WORK TO COMPLETE:
Copy the data exactly. Images are to be left out.

COLLECTED MATERIAL:
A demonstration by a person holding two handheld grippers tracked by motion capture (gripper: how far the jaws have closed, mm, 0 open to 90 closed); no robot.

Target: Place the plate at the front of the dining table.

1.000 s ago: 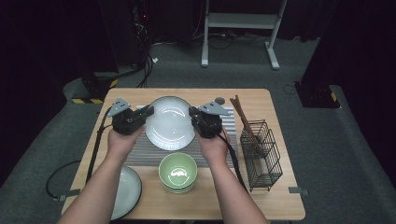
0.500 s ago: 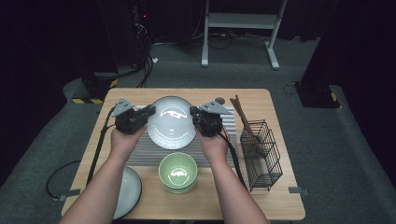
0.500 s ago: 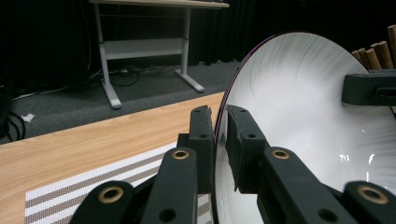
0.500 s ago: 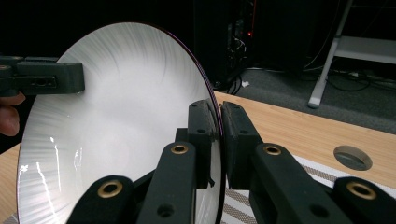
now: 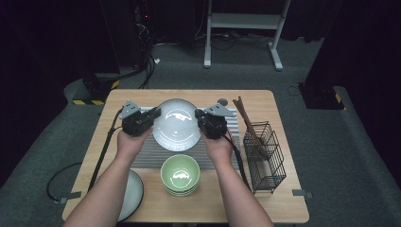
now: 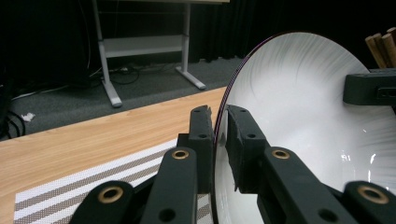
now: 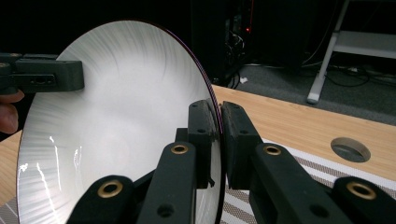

TASK RESPONSE:
A demonstration by a person holding two handheld grippers tracked by motion capture (gripper: how far the jaws have closed, mm, 0 open to 90 closed); no robot.

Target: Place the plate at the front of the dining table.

1.000 s ago: 
0.500 s ago: 
0.500 s ago: 
0.500 s ago: 
now: 
now: 
now: 

There is nothing else to the answer.